Dalam dua periode terakhir, representasi PKS di DPRA terus menurun. Padahal secara umum, militansi kader, loyalitas pemilih, dan kerja-kerja sosial politik partai tetap berjalan aktif. Di banyak daerah, seperti Langsa, Aceh Tengah, dan Semeulue PKS berhasil mendulang suara signifikan dan menunjukkan eksistensinya di level legislatif kabupaten/kota. Bahkan untuk kabupaten Bener Meriah berhasil memecahkan telur kebuntuan dari tidak pernah ada anggota Dewab kini berhasi mendulang 2 kursi dari 3 dapil yang ada.
Namun sayangnya, capaian ini belum mampu terkonversi menjadi kekuatan politik di level provinsi.
Ada beberapa kemungkinan penyebab. Pertama, gagalnya konsolidasi suara di daerah pemilihan besar. Sistem proporsional terbuka membutuhkan strategi distribusi caleg yang solid dan perhitungan suara yang matang. Jika suara tersebar terlalu merata atau bahkan bertabrakan antar caleg internal, maka kursi bisa terlepas meski suara mencukupi secara total.
Kedua, lemahnya daya saing tokoh PKS di level provinsi yang bisa menjangkau pemilih lintas segmen. Kekuatan kader PKS di tingkat lokal sering kali bersifat kultural dan berbasis kerja sosial, namun belum tentu relevan atau cukup kuat saat bertarung di ranah DPRA yang lebih politis dan strategis.
Ketiga, kurangnya kaderisasi kepemimpinan yang progresif dan terbuka, serta pola pencalegan yang masih konvensional, turut memperlemah daya dobrak partai di tingkat provinsi. Dalam beberapa kasus, caleg yang potensial justru kurang diberi ruang, atau dukungan struktural tidak merata.
Atas dasar kondisi tersebut, sudah saatnya PKS Aceh dipimpin oleh sosok baru yang memiliki kapasitas, pengalaman, dan jaringan luas, terutama dalam membangun kembali kepercayaan pemilih di tingkat provinsi.
Sosok tersebut ada pada Dr. HM Nasir Djamil, anggota DPR RI dari PKS yang telah teruji dalam kancah politik nasional. Sejak Pemilu 2004 sampai pada pemilu 2024, Nasir Djamil berhasil menaklukkan dua daerah pemilihan besar di Aceh secara elektoral, menunjukkan kekuatan figur dan pengaruhnya di tengah masyarakat.
Sebagai tokoh nasional yang tetap membumi dengan akar ke-Aceh-an yang kuat, Nasir Djamil mampu menjembatani kepentingan lokal dan nasional secara strategis. Kepemimpinannya diyakini dapat menyuntikkan energi baru dalam tubuh PKS Aceh — memperkuat basis, menata ulang strategi politik, dan mengonsolidasikan kembali kekuatan partai menuju Pemilukada dan Pemilu mendatang.

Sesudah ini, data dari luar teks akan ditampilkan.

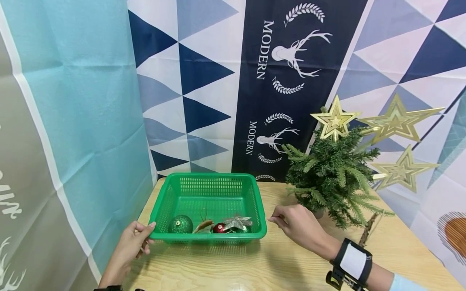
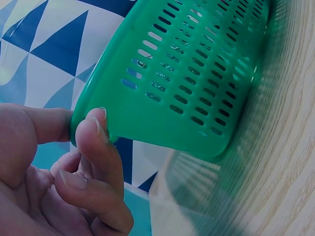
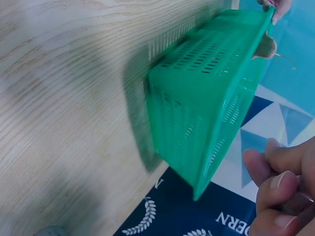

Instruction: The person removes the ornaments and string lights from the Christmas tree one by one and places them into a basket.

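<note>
- The left hand [image 1: 129, 246] pinches the near left corner of the green plastic basket [image 1: 209, 184], thumb on the rim and fingers curled under it; the left wrist view shows the thumb and forefinger [image 2: 96, 130] pressed against that corner [image 2: 162, 98].
- The right hand [image 1: 296, 226] hovers just beside the basket's right wall, not touching it, fingers loosely curled around nothing; the right wrist view shows its fingertips [image 3: 275, 184] apart from the basket [image 3: 206, 98].
- Risk, as a judgement: with only one corner pinched, a pull or lift could swing or tip the basket, and the round ornaments could roll to one side or spill over the low rim.
- A second risk: the right hand sits close to the small artificial tree [image 1: 333, 178] at centre right; a wide sweep of that arm could knock it or its gold stars [image 1: 335, 119].
- The basket sits flat on the wooden bench [image 1: 291, 266], lower centre of the head view, against the patterned backdrop [image 1: 291, 60].
- It is rectangular, bright green, with slotted walls and a rolled rim.
- Inside, along its near wall, lie a green glitter bauble [image 1: 181, 224], a red bauble [image 1: 219, 228], a silver star ornament [image 1: 237, 222] and a brownish piece I cannot identify.
</note>
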A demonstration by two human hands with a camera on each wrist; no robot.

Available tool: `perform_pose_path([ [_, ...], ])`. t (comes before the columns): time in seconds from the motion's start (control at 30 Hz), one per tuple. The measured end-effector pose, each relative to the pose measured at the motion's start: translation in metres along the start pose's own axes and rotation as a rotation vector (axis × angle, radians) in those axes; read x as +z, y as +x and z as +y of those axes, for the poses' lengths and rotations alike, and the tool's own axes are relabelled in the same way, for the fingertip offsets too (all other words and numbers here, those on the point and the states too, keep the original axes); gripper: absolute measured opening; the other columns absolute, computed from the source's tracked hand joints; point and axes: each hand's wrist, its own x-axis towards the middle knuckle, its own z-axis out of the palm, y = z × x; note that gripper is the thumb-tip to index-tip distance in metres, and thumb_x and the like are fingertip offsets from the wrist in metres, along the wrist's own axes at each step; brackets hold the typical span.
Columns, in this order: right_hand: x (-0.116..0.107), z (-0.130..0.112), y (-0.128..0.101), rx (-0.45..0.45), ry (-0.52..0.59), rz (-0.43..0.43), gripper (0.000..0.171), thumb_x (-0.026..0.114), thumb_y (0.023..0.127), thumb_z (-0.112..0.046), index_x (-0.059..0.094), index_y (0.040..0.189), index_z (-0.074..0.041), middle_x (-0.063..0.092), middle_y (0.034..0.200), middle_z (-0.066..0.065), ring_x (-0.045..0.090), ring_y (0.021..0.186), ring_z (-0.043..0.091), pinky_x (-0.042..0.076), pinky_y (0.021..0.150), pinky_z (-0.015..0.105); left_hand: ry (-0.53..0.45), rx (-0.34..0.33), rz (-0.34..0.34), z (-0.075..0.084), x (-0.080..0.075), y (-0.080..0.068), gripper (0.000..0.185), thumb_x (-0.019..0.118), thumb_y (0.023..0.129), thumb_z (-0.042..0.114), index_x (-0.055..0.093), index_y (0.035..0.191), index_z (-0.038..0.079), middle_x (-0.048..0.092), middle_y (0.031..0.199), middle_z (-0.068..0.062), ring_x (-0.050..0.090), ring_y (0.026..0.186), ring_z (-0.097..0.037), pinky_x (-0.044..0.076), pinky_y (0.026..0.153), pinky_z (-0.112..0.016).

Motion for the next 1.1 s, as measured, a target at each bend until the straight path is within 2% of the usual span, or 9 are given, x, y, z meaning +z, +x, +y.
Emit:
perform_pose_path([
  [0.17, -0.017, 0.006, -0.007, -0.025, -0.011, 0.061, 0.01, 0.082, 0.09, -0.018, 0.073, 0.084, -0.019, 0.062, 0.068, -0.016, 0.044, 0.052, -0.01, 0.043, 0.049, 0.018, 0.0, -0.008, -0.003, 0.0, 0.0, 0.0, 0.04, 0.06, 0.105, 0.041, 0.043, 0.103, 0.005, 0.069, 0.079, -0.009, 0.058, 0.053, -0.017, 0.038, 0.046, -0.03],
  [0.37, -0.056, 0.021, -0.016, -0.05, -0.033, 0.178, 0.01, 0.082, 0.087, -0.012, 0.075, 0.092, -0.017, 0.06, 0.067, -0.019, 0.04, 0.049, -0.009, 0.038, 0.045, 0.017, 0.0, -0.006, -0.005, 0.0, 0.0, 0.0, 0.043, 0.061, 0.104, 0.044, 0.044, 0.102, 0.005, 0.069, 0.077, -0.007, 0.058, 0.052, -0.017, 0.038, 0.046, -0.029],
  [0.53, -0.095, 0.036, -0.042, -0.053, -0.09, 0.289, 0.021, 0.084, 0.084, -0.006, 0.075, 0.095, -0.021, 0.053, 0.065, -0.023, 0.036, 0.047, -0.008, 0.03, 0.043, 0.013, -0.003, -0.004, -0.018, 0.0, -0.001, -0.001, 0.044, 0.062, 0.104, 0.045, 0.045, 0.103, 0.005, 0.069, 0.077, -0.007, 0.059, 0.052, -0.016, 0.037, 0.046, -0.028],
  [0.67, -0.124, 0.048, -0.069, -0.038, -0.111, 0.411, 0.022, 0.082, 0.081, 0.001, 0.075, 0.096, -0.014, 0.057, 0.065, -0.018, 0.044, 0.05, -0.008, 0.036, 0.046, 0.012, -0.006, -0.011, -0.018, 0.001, -0.003, -0.003, 0.044, 0.062, 0.104, 0.046, 0.044, 0.103, 0.005, 0.069, 0.076, -0.006, 0.058, 0.051, -0.016, 0.038, 0.045, -0.028],
  [0.77, -0.146, 0.057, -0.086, 0.02, -0.15, 0.5, 0.018, 0.08, 0.083, 0.003, 0.076, 0.096, -0.008, 0.062, 0.067, -0.015, 0.049, 0.052, -0.011, 0.039, 0.046, 0.012, 0.0, -0.018, -0.021, 0.001, -0.005, -0.004, 0.045, 0.061, 0.104, 0.047, 0.043, 0.103, 0.005, 0.069, 0.076, -0.006, 0.058, 0.051, -0.016, 0.039, 0.045, -0.029],
  [0.9, -0.174, 0.075, -0.098, 0.224, -0.169, 0.556, 0.011, 0.076, 0.091, -0.005, 0.074, 0.101, -0.003, 0.059, 0.071, -0.032, 0.049, 0.054, -0.018, 0.036, 0.046, 0.013, 0.009, -0.022, -0.037, 0.002, -0.006, -0.003, 0.048, 0.061, 0.103, 0.05, 0.042, 0.102, 0.006, 0.07, 0.077, -0.006, 0.059, 0.053, -0.017, 0.04, 0.046, -0.03],
  [1.0, -0.185, 0.096, -0.104, 0.376, -0.107, 0.601, 0.009, 0.069, 0.098, -0.008, 0.071, 0.105, -0.002, 0.051, 0.074, -0.041, 0.047, 0.058, -0.018, 0.035, 0.05, 0.011, 0.012, -0.031, -0.039, 0.002, -0.005, -0.002, 0.048, 0.06, 0.103, 0.05, 0.042, 0.102, 0.006, 0.07, 0.077, -0.005, 0.06, 0.053, -0.017, 0.04, 0.047, -0.03],
  [1.03, -0.186, 0.104, -0.107, 0.421, -0.086, 0.608, 0.007, 0.067, 0.1, -0.009, 0.07, 0.105, -0.004, 0.05, 0.074, -0.041, 0.047, 0.059, -0.018, 0.035, 0.052, 0.009, 0.014, -0.034, -0.039, 0.002, -0.004, -0.002, 0.047, 0.06, 0.104, 0.049, 0.041, 0.102, 0.006, 0.07, 0.077, -0.005, 0.06, 0.053, -0.017, 0.04, 0.047, -0.031],
  [1.1, -0.188, 0.12, -0.116, 0.48, -0.059, 0.604, 0.014, 0.064, 0.102, -0.01, 0.066, 0.111, 0.0, 0.051, 0.075, -0.035, 0.047, 0.058, -0.013, 0.036, 0.051, 0.01, 0.017, -0.037, -0.04, 0.002, -0.003, -0.002, 0.047, 0.06, 0.104, 0.049, 0.041, 0.102, 0.006, 0.07, 0.077, -0.006, 0.06, 0.053, -0.017, 0.04, 0.047, -0.031],
])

Pemilu adalah tentang momentum dan arah. Bagi PKS Aceh, ini adalah saat yang tepat untuk melakukan transformasi kepemimpinan, demi menyelamatkan kekuatan politiknya di level provinsi. Dengan figur seperti Nasir Djamil, PKS bukan hanya punya peluang bangkit, tapi juga menjadi kekuatan penentu arah masa depan Aceh.